### Available data:
*** Begin section ***

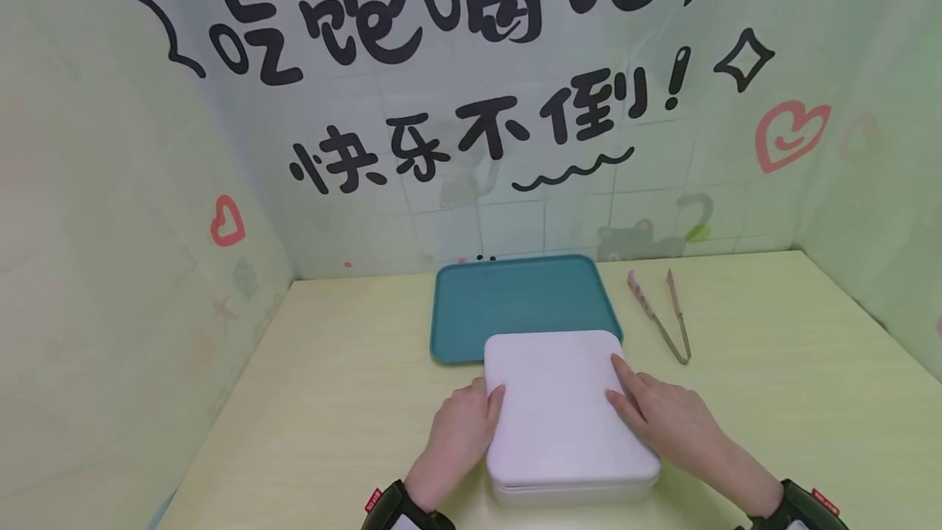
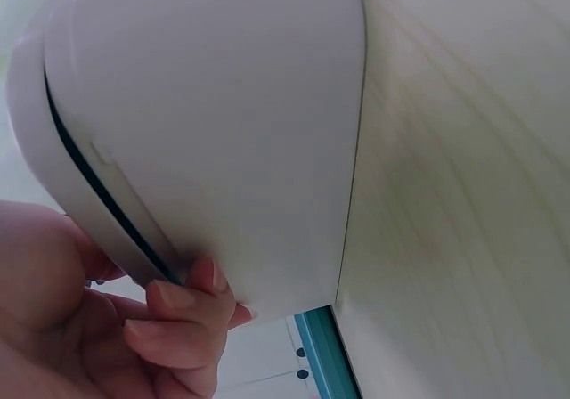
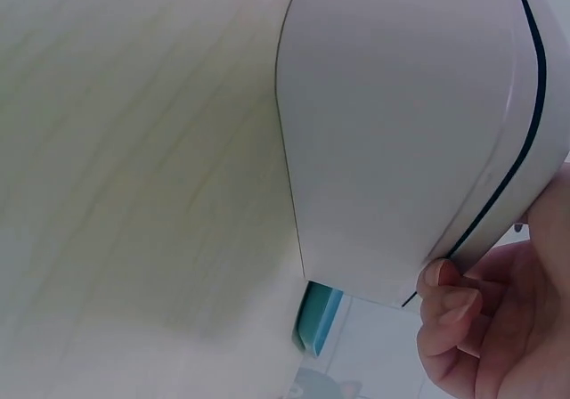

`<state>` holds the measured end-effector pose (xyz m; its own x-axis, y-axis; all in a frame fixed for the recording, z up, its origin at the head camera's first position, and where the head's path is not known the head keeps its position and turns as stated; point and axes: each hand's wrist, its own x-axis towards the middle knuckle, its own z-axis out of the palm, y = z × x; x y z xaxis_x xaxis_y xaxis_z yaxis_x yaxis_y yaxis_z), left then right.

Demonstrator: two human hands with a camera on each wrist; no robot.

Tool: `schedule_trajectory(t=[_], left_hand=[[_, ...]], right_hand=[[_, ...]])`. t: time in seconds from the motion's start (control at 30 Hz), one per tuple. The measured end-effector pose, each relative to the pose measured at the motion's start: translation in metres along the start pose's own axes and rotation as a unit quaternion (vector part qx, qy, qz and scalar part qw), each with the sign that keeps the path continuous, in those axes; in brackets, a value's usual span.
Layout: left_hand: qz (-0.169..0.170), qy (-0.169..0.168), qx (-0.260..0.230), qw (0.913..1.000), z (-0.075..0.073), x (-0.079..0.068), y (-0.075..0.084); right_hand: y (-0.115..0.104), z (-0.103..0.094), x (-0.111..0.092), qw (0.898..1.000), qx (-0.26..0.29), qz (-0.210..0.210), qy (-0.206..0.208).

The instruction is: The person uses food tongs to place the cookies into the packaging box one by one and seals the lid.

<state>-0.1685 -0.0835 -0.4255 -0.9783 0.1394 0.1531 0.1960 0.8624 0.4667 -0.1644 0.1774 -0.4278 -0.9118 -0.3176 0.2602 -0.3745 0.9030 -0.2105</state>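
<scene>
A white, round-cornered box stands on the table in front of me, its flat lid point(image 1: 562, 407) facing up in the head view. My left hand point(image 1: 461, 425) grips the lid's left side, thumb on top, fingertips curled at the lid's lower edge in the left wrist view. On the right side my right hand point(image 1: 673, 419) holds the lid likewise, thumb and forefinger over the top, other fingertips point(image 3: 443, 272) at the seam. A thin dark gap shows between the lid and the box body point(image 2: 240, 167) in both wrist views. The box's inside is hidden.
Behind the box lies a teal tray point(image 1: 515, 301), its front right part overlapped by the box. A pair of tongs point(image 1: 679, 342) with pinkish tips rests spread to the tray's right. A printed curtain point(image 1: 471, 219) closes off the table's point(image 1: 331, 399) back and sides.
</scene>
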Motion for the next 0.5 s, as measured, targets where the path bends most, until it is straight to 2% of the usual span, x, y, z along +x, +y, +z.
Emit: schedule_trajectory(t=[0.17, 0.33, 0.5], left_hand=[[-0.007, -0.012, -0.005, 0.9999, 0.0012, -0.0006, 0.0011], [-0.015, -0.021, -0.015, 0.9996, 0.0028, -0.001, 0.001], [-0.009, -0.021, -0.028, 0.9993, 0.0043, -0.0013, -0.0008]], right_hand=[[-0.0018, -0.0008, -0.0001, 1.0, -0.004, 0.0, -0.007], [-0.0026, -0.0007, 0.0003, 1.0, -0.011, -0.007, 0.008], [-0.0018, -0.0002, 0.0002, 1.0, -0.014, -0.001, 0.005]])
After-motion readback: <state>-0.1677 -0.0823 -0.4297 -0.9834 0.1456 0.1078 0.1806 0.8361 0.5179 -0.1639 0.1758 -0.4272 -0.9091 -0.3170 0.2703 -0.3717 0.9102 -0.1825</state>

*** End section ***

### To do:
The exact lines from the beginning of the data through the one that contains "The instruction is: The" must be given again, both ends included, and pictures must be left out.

### Reply to the task:
`<state>` holds the measured end-effector pose (xyz m; its own x-axis, y-axis; all in a frame fixed for the recording, z up, its origin at the head camera's first position, and where the head's path is not known the head keeps its position and turns as stated; point and axes: each hand's wrist, its own x-axis towards the middle knuckle, its own z-axis out of the palm, y = z × x; x y z xaxis_x xaxis_y xaxis_z yaxis_x yaxis_y yaxis_z), left then right.

Demonstrator: two human hands with a camera on each wrist; no robot.

Tool: `schedule_trajectory(t=[_], left_hand=[[_, ...]], right_hand=[[_, ...]])`. t: time in seconds from the motion's start (control at 30 Hz), one per tuple. The measured end-effector pose, each relative to the pose measured at the motion's start: translation in metres along the start pose's own axes and rotation as a unit quaternion (vector part qx, qy, qz and scalar part qw), each with the sign that keeps the path continuous, in those axes; in brackets, a value's usual span.
Layout: left_hand: qz (-0.169..0.170), qy (-0.169..0.168), qx (-0.260..0.230), qw (0.913..1.000), z (-0.075..0.073), x (-0.079..0.068), y (-0.075..0.084); right_hand: y (-0.115..0.104), z (-0.103..0.094), x (-0.111..0.092), qw (0.898..1.000), qx (-0.26..0.29), qz (-0.210..0.210), qy (-0.206..0.208).

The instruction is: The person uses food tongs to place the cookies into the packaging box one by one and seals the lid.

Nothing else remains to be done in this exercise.